=== WHAT IS BEING ASKED ===
The whole listing below needs to be retyped without a single change.

=== DATASET EXTRACT ===
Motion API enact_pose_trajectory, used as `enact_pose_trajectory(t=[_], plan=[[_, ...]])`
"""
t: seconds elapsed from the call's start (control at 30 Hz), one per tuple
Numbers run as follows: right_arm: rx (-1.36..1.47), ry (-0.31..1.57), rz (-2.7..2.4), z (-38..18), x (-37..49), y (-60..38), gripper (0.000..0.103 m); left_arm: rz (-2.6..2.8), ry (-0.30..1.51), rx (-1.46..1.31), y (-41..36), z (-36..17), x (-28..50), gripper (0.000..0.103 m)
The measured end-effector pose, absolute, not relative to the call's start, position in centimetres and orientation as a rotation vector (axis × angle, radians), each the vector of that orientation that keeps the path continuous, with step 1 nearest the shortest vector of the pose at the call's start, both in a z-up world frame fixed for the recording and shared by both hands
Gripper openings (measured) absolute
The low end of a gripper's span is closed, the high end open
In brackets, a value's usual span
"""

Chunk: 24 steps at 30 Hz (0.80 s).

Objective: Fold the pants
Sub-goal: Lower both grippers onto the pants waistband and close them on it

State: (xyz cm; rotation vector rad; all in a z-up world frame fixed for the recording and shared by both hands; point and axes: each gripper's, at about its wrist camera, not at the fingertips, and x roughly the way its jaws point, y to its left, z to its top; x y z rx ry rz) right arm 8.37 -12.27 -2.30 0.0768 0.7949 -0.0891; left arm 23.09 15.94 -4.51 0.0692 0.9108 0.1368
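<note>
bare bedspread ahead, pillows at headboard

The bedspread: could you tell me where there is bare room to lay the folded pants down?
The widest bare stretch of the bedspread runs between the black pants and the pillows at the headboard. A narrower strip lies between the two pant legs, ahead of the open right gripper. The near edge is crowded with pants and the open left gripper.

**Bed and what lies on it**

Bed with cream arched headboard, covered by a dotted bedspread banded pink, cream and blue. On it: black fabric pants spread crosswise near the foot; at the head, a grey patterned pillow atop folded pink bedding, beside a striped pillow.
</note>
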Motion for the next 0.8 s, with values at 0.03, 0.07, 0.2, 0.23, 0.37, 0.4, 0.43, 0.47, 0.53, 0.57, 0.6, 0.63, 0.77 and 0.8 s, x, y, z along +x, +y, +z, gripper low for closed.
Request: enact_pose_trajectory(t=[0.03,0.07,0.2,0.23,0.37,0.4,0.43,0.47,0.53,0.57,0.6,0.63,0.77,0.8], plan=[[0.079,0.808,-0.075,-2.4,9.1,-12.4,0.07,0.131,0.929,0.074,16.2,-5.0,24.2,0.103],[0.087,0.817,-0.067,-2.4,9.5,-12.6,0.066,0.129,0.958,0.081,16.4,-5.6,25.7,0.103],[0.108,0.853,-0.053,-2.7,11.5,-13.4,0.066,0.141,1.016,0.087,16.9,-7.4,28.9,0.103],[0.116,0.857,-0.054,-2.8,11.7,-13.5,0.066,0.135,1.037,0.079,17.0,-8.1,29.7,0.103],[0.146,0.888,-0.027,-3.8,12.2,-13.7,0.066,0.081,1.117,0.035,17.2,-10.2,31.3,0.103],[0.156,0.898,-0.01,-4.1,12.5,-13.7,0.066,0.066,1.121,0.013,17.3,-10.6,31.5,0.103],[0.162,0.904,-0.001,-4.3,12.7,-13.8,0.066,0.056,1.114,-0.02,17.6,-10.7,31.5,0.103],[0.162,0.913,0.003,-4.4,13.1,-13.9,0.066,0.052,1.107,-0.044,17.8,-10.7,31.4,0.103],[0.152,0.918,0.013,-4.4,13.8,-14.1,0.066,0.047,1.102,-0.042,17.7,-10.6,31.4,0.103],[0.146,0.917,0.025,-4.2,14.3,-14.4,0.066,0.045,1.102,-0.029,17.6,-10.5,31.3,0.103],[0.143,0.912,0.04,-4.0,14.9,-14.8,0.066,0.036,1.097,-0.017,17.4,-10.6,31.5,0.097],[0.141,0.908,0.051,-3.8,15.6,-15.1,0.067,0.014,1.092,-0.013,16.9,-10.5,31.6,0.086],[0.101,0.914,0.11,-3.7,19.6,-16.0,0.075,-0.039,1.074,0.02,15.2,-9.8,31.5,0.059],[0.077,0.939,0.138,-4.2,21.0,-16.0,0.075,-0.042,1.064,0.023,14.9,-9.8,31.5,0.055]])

=== RESPONSE TO THIS EXERCISE ===
Motion API enact_pose_trajectory, used as `enact_pose_trajectory(t=[_], plan=[[_, ...]])`
"""
t: seconds elapsed from the call's start (control at 30 Hz), one per tuple
Numbers run as follows: right_arm: rx (-1.36..1.47), ry (-0.31..1.57), rz (-2.7..2.4), z (-38..18), x (-37..49), y (-60..38), gripper (0.000..0.103 m); left_arm: rz (-2.6..2.8), ry (-0.30..1.51), rx (-1.46..1.31), y (-41..36), z (-36..17), x (-28..50), gripper (0.000..0.103 m)
The measured end-effector pose, absolute, not relative to the call's start, position in centimetres and orientation as a rotation vector (axis × angle, radians), each the vector of that orientation that keeps the path continuous, with step 1 nearest the shortest vector of the pose at the call's start, both in a z-up world frame fixed for the recording and shared by both hands
Gripper openings (measured) absolute
The low end of a gripper's span is closed, the high end open
In brackets, a value's usual span
"""

Chunk: 24 steps at 30 Hz (0.80 s).

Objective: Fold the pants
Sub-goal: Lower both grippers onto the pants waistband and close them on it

State: (xyz cm; rotation vector rad; all in a z-up world frame fixed for the recording and shared by both hands; point and axes: each gripper's, at about its wrist camera, not at the fingertips, and x roughly the way its jaws point, y to its left, z to its top; x y z rx ry rz) right arm 8.37 -12.27 -2.30 0.0768 0.7949 -0.0891; left arm 23.09 15.94 -4.51 0.0692 0.9108 0.1368
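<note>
bare bedspread ahead, pillows at headboard

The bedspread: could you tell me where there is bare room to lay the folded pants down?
The widest bare stretch of the bedspread runs between the black pants and the pillows at the headboard. A narrower strip lies between the two pant legs, ahead of the open right gripper. The near edge is crowded with pants and the open left gripper.

**Bed and what lies on it**

Bed with cream arched headboard, covered by a dotted bedspread banded pink, cream and blue. On it: black fabric pants spread crosswise near the foot; at the head, a grey patterned pillow atop folded pink bedding, beside a striped pillow.
</note>
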Motion for the next 0.8 s, with values at 0.03, 0.07, 0.2, 0.23, 0.37, 0.4, 0.43, 0.47, 0.53, 0.57, 0.6, 0.63, 0.77 and 0.8 s, x, y, z along +x, +y, +z, gripper low for closed.
Request: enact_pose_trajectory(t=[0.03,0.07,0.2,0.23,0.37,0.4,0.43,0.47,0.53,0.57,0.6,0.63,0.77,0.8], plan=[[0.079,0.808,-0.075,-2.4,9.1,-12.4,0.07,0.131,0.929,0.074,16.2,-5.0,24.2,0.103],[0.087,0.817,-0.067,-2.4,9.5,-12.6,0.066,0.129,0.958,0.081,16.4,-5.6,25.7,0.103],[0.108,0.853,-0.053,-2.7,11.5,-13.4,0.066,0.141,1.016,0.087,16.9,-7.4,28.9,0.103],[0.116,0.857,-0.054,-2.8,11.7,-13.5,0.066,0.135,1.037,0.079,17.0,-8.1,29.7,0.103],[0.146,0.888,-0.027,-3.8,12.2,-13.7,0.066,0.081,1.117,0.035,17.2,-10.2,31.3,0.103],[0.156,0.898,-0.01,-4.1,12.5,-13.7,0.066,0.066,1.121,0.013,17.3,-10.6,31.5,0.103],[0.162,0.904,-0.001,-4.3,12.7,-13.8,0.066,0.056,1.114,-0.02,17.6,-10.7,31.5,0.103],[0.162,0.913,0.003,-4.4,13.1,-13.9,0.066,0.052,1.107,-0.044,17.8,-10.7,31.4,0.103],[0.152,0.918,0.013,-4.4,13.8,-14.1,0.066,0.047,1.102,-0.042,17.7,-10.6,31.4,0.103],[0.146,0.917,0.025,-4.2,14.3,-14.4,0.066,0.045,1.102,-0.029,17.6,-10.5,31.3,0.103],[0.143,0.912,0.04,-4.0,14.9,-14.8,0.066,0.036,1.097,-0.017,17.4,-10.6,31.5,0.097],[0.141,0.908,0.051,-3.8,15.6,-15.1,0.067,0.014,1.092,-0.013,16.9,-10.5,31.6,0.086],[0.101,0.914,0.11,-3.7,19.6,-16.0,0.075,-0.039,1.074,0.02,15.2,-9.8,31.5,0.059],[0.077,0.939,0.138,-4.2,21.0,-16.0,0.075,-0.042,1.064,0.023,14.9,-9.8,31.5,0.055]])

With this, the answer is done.